Dans un mouvement qui combat tout ce qui existe, qui critique la morale courante, sans avoir encore bien pu définir la sienne, il est inévitable qu’il se trouve toutes sortes d’individus. Les meilleurs comme les pires. Des sincères comme d’autres qui, dans les idées émises, ne cherchent que la justification de leurs appétits ou de leur vanité. D’intelligents comme des détraqués.

C’est dire que, pendant mes quarante ans de propagande, j’ai vu défiler toutes sortes de figures. Dans ce chapitre, j’en introduirai quelques-unes qui n’ont pu trouver place dans les chapitres précédents.

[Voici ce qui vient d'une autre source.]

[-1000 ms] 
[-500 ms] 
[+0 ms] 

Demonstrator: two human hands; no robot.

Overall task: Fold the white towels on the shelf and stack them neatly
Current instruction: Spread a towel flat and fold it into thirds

Au retour de la Nouvelle-Calédonie, Louise Michel était allée habiter Levallois-Perret. Je lui rendis visite un jour. Son portrait a été fait trop souvent pour qu’il soit nécessaire de le retracer. Tout a été dit sur son désintéressement, sa générosité qui allait — il faut nommer les choses par leur nom — jusqu’à la bêtise, car elle était exploitée par un tas de ruffians qui spéculaient sur son bon cœur. Elle abandonnait son dernier morceau de pain au premier mendigot venu qui, bien souvent, en avait moins besoin qu’elle.

Incapable du moindre mal, elle ne voulait voir que des petits saints dans ceux qui l’approchaient. Sa bonté s’étendait même à des personnages assez louches, ce qui est gênant, parfois, dans la propagande.